The songs "Jaiye Aap Kahan Jayenge", "Yeh Hai Reshmi Zulfon Ka Andhera", "Pukarta Chala Hoon Main" and "Humdum Mere Maan Bhi Jao" are milestones in Hindi film music.

== Story ==
Neena is on an excursion trip to Jammu and Kashmir, in the company of her mother Savitri Devi, who is also the warden of their girls hostel in Lucknow and several female friends. During their journey, they decide to stay at the Dreamland Hotel. The hero, Kumar, who actually owns the property and has been so far unaware that the caretaker Shyam is running a hotel, arrives, and asks the caretaker to get the surprised group to leave, as he is perturbed by the fact that his residential bungalow has been converted into the Dreamland Hotel! The caretaker, Shyam explains to the girls that Kumar is mentally unstable and under the impression that he is the owner of the hotel. Shyam is then revealed to the audience as a criminal involved in illegal activities. But the hotel Manager Banke and his son and guide for tourists Pyarelal are unaware of Shyam’s illegal activities.

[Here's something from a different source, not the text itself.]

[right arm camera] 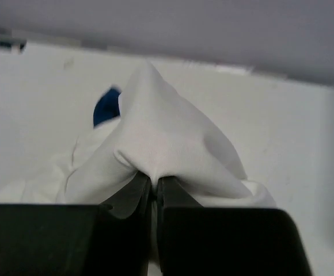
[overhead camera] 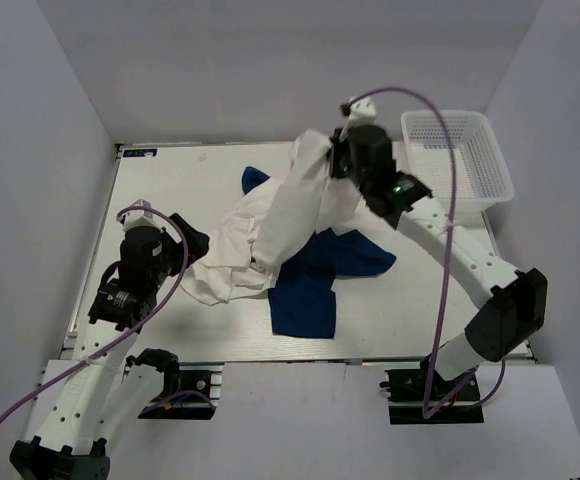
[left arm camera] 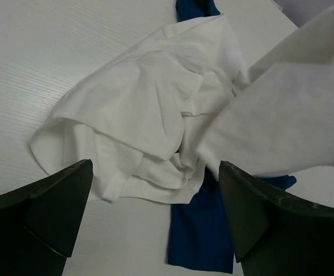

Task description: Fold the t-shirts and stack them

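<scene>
- The right hand (overhead camera: pixel 334 163) is closed tight on a fold of the white t-shirt (overhead camera: pixel 290 215). It holds the cloth lifted off the worktop (overhead camera: pixel 170 190), just left of the basket (overhead camera: pixel 475 150).
- In the right wrist view the two fingers meet on the cloth with hardly a gap at the right hand (right arm camera: pixel 154 181). The white t-shirt (right arm camera: pixel 161 138) rises from them in a peak. We cannot tell which part of the shirt is pinched.
- From that grip the white cloth slopes down, away from the basket, to a crumpled heap near the middle of the worktop.
- The navy t-shirt (overhead camera: pixel 305 300) lies flat on the worktop under the white one, left of the basket and nearer the arm bases. One corner shows beyond the white cloth at the far side.
- The left hand (overhead camera: pixel 192 243) is spread wide and holds nothing. It sits at the edge of the white heap farthest from the basket.
- In the left wrist view the left hand (left arm camera: pixel 155 165) frames the rumpled white t-shirt (left arm camera: pixel 144 115), with the navy t-shirt (left arm camera: pixel 198 241) showing beneath it.
</scene>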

Kumar is the heir apparent to his uncle, Mr. Mehra's industrial empire and cotton mills as his father and Mr. Mehra were the best of friends. Mr. Mehra had relocated to Africa for business, leaving his two-year-old daughter and his wife in her paternal home, subsequent to which came partition of India, which displaced his family.

Meanwhile, during the trip itself, Shyam discovers through his servant, who had previously served under Mr. Mehra, that Savitri Devi is the lost wife of Mr. Mehra and Neena their daughter and thus true heir. He thus tries to cultivate both mother and daughter in the hope of usurping Mr. Mehra's wealth.

After several misunderstandings and an altercation with goons at the nightclub of the hotel, because of Neena, Kumar and Neena fall in love and express their desire to marry to Mr. Mehra, who disapproves. Kumar also gets friendly with Pyarelal.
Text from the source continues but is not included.